**Exercise objective:**
Your answer should consist only of the lines below from the one with "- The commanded" through the one with "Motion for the", copied exactly.

[Start of Attachment]

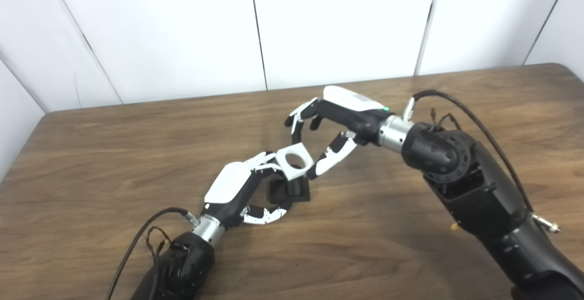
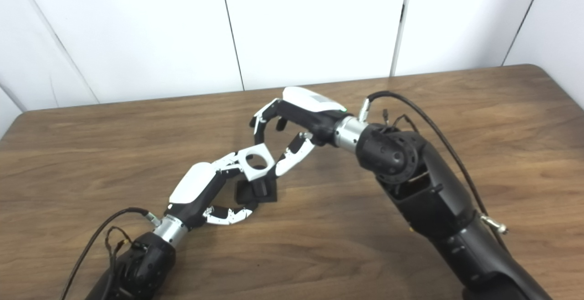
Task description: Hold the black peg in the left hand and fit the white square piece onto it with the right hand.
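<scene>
The white square piece (image 1: pixel 299 171) with a round hole is pinched between a finger and the thumb of my right hand (image 1: pixel 335 122). It is tilted and sits just over the top of the black peg (image 1: pixel 292 191), whose square base rests near the table. My left hand (image 1: pixel 237 188) is shut around the black peg from the left, fingers above and thumb below. Its fingertips (image 1: pixel 264 159) touch the white piece's left edge. How far the peg's top is inside the hole is hidden by the piece. Both also show in the right eye view: piece (image 2: pixel 261 171), peg (image 2: pixel 255 192).
The brown wooden table (image 1: pixel 137 154) ends at white wall panels behind. Cables loop off both forearms, near the left wrist (image 1: pixel 146 231) and over the right arm (image 1: pixel 474 122). The bulky right forearm (image 1: pixel 479 190) covers the right front.
</scene>
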Controlling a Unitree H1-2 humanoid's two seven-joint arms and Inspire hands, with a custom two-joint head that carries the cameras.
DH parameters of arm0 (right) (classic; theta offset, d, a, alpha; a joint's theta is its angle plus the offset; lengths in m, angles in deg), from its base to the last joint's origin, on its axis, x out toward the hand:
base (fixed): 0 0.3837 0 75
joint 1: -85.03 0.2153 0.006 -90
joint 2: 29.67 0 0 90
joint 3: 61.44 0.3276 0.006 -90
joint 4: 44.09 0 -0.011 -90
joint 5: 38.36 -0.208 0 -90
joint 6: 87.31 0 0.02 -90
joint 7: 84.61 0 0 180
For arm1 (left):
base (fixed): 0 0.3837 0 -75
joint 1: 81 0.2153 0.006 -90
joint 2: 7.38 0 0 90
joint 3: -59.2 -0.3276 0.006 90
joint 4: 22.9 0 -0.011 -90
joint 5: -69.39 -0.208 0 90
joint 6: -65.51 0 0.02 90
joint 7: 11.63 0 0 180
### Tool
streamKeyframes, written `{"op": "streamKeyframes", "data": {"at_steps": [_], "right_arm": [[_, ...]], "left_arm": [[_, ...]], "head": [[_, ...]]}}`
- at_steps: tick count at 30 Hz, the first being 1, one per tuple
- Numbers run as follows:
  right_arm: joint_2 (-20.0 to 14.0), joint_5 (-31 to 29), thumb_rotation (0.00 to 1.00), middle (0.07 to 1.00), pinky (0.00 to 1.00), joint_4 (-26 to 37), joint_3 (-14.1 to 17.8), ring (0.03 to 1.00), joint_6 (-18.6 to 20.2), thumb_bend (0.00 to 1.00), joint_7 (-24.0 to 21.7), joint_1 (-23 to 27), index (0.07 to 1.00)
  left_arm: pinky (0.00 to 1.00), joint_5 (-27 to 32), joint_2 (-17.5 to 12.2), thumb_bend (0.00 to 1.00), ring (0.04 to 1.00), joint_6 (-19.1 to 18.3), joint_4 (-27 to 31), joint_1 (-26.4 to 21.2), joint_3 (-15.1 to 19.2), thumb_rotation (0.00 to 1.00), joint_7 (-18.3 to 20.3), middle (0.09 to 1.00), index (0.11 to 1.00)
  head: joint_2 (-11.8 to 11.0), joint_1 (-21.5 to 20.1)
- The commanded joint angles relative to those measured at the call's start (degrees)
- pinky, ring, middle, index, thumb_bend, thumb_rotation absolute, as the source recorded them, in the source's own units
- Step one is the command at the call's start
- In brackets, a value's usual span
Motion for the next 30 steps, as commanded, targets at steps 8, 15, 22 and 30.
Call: {"op": "streamKeyframes", "data": {"at_steps": [8, 15, 22, 30], "right_arm": [[2.0, 2.8, 0.14, 0.780, 0.71, -2.9, -2.3, 0.821, -1.0, 0.52, -0.7, 6.7, 0.479], [2.5, 2.8, 0.14, 0.776, 0.71, -5.6, -2.4, 0.819, -1.7, 0.52, -0.3, 7.8, 0.479], [2.5, 3.0, 0.14, 0.776, 0.69, -7.5, -2.1, 0.814, -2.8, 0.52, 0.5, 7.9, 0.479], [2.3, 2.5, 0.14, 0.776, 0.67, -8.2, -1.4, 0.820, -3.3, 0.52, 0.4, 8.0, 0.478]], "left_arm": [[0.90, -1.1, 1.2, 0.86, 0.946, -2.1, -2.2, 3.4, -2.5, 0.26, 2.0, 0.916, 0.645], [0.89, -1.3, 1.4, 0.86, 0.946, -2.4, -1.9, 3.5, -2.6, 0.26, 1.8, 0.916, 0.645], [0.90, -1.1, 1.0, 0.86, 0.948, -3.0, -1.1, 3.9, -2.5, 0.27, 2.1, 0.917, 0.646], [0.91, -0.6, 0.6, 0.85, 0.953, -3.5, -0.8, 3.9, -2.3, 0.26, 2.6, 0.922, 0.646]], "head": [[0.3, 0.5], [0.2, 1.0], [0.4, 1.2], [0.6, 1.0]]}}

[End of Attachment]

**Finished exercise:**
- The commanded joint angles relative to those measured at the call's start (degrees)
- pinky, ring, middle, index, thumb_bend, thumb_rotation absolute, as the source recorded them, in the source's own units
- Step one is the command at the call's start
- In brackets, a value's usual span
Motion for the next 30 steps, as commanded, targets at steps 8, 15, 22 and 30.

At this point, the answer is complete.